_Data excerpt_
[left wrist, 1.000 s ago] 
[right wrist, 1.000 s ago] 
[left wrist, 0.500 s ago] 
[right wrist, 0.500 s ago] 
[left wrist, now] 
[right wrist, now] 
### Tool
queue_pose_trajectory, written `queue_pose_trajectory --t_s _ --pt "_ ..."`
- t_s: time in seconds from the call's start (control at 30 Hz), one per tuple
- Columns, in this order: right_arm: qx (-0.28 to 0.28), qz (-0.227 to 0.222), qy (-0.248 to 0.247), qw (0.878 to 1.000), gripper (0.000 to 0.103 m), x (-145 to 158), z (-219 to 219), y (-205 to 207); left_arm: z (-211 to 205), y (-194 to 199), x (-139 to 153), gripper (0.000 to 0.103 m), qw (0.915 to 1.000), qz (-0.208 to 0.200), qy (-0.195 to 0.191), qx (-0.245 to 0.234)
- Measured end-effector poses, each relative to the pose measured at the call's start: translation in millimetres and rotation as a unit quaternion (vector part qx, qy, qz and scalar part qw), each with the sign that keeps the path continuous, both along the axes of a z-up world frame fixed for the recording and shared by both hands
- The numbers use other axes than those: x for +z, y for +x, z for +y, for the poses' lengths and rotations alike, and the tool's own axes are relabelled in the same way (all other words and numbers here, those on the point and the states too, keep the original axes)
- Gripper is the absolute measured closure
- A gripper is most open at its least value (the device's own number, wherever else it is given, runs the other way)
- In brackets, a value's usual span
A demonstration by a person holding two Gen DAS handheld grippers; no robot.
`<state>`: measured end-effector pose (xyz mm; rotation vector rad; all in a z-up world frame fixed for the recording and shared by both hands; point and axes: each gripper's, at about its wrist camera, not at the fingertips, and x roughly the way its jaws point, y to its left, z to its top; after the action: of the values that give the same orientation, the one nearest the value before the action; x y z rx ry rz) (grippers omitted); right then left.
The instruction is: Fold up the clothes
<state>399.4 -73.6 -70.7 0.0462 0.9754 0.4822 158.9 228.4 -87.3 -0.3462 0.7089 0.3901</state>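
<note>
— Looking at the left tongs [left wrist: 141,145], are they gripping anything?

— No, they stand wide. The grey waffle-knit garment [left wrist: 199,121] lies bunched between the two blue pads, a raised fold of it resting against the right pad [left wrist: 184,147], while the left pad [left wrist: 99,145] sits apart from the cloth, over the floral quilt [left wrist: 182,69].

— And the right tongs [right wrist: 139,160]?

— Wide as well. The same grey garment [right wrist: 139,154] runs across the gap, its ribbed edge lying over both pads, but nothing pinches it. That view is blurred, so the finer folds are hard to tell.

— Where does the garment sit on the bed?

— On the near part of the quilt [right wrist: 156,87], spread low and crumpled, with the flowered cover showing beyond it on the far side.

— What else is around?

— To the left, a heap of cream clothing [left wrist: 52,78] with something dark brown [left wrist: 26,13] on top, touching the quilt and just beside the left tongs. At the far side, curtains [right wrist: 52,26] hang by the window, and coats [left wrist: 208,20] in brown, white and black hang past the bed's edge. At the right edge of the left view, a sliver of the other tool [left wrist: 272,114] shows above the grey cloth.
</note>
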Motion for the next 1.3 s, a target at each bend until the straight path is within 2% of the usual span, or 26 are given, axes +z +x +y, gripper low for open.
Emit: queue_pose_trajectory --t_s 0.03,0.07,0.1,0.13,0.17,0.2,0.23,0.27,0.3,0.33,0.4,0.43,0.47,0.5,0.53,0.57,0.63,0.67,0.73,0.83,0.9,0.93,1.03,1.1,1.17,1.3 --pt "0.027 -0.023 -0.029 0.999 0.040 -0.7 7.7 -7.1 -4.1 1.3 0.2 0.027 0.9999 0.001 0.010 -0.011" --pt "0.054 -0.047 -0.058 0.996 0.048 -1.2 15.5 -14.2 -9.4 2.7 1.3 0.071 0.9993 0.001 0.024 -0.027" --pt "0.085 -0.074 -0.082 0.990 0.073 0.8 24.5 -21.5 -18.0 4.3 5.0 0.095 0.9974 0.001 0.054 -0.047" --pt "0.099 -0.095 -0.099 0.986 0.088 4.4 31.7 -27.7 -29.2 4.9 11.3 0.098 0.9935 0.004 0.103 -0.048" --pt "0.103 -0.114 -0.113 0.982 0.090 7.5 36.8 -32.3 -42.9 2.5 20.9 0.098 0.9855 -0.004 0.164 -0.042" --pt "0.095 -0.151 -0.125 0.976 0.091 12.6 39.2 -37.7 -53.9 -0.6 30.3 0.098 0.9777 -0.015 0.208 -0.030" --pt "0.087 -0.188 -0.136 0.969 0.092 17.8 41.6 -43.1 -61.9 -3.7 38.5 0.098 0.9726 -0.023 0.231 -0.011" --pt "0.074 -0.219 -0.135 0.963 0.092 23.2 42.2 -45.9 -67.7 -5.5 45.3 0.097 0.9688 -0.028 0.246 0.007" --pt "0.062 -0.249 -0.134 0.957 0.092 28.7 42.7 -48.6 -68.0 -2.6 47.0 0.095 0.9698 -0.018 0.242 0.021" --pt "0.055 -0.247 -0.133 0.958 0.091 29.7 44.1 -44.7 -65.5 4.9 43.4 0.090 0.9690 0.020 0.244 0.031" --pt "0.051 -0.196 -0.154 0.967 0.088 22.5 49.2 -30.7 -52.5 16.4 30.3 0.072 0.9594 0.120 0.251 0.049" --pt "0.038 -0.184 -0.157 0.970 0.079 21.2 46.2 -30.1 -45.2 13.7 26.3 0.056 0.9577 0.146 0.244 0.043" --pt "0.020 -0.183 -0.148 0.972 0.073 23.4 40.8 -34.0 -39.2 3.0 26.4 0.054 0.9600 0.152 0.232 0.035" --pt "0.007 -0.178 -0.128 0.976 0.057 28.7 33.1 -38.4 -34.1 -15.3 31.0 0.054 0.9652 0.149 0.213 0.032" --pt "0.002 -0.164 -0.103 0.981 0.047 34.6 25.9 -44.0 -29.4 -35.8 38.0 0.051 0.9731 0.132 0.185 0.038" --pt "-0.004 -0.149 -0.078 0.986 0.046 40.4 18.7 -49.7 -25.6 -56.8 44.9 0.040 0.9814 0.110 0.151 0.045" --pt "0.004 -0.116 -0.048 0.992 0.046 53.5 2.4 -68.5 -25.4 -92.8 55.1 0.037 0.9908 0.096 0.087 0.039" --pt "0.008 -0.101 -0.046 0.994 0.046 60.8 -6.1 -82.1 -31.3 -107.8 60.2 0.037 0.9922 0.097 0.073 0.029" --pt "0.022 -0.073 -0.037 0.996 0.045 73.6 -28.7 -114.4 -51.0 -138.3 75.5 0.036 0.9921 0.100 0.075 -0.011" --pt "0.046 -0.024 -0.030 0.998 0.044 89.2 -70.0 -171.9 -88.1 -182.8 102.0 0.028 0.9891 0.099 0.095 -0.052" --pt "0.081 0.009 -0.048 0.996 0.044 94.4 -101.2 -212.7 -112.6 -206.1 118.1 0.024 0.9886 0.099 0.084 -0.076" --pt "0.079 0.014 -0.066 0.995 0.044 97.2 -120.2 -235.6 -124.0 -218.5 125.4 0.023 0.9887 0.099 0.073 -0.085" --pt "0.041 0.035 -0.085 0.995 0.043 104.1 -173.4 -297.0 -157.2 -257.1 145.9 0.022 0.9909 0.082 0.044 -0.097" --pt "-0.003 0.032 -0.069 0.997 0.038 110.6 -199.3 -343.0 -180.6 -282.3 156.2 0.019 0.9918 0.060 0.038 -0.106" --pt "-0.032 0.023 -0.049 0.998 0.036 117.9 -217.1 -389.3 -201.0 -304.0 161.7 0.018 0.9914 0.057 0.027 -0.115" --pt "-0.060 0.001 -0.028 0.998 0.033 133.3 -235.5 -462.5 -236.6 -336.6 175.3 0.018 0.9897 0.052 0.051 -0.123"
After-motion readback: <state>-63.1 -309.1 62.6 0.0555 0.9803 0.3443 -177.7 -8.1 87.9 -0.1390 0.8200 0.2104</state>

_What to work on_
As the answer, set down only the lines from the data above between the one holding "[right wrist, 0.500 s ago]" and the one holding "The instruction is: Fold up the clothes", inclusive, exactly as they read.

_Solution for this task_
[right wrist, 0.500 s ago] 
[left wrist, now] 
[right wrist, now] 
### Tool
queue_pose_trajectory, written `queue_pose_trajectory --t_s _ --pt "_ ..."`
- t_s: time in seconds from the call's start (control at 30 Hz), one per tuple
- Columns, in this order: right_arm: qx (-0.28 to 0.28), qz (-0.227 to 0.222), qy (-0.248 to 0.247), qw (0.878 to 1.000), gripper (0.000 to 0.103 m), x (-145 to 158), z (-219 to 219), y (-205 to 207); left_arm: z (-211 to 205), y (-194 to 199), x (-139 to 153), gripper (0.000 to 0.103 m), qw (0.915 to 1.000), qz (-0.208 to 0.200), qy (-0.195 to 0.191), qx (-0.245 to 0.234)
- Measured end-effector poses, each relative to the pose measured at the call's start: translation in millimetres and rotation as a unit quaternion (vector part qx, qy, qz and scalar part qw), each with the sign that keeps the path continuous, both along the axes of a z-up world frame fixed for the recording and shared by both hands
- The numbers use other axes than those: x for +z, y for +x, z for +y, for the poses' lengths and rotations alike, and the tool's own axes are relabelled in the same way (all other words and numbers here, those on the point and the states too, keep the original axes)
- Gripper is the absolute measured closure
- A gripper is most open at its least value (the device's own number, wherever else it is given, runs the other way)
- In brackets, a value's usual span
A demonstration by a person holding two Gen DAS handheld grippers; no robot.
`<state>`: measured end-effector pose (xyz mm; rotation vector rad; all in a z-up world frame fixed for the recording and shared by both hands; point and axes: each gripper's, at about its wrist camera, not at the fingertips, and x roughly the way its jaws point, y to its left, z to its top; after the action: of the values that give the same orientation, the one nearest the value before the action; x y z rx ry rz) (grippers omitted); right then left.
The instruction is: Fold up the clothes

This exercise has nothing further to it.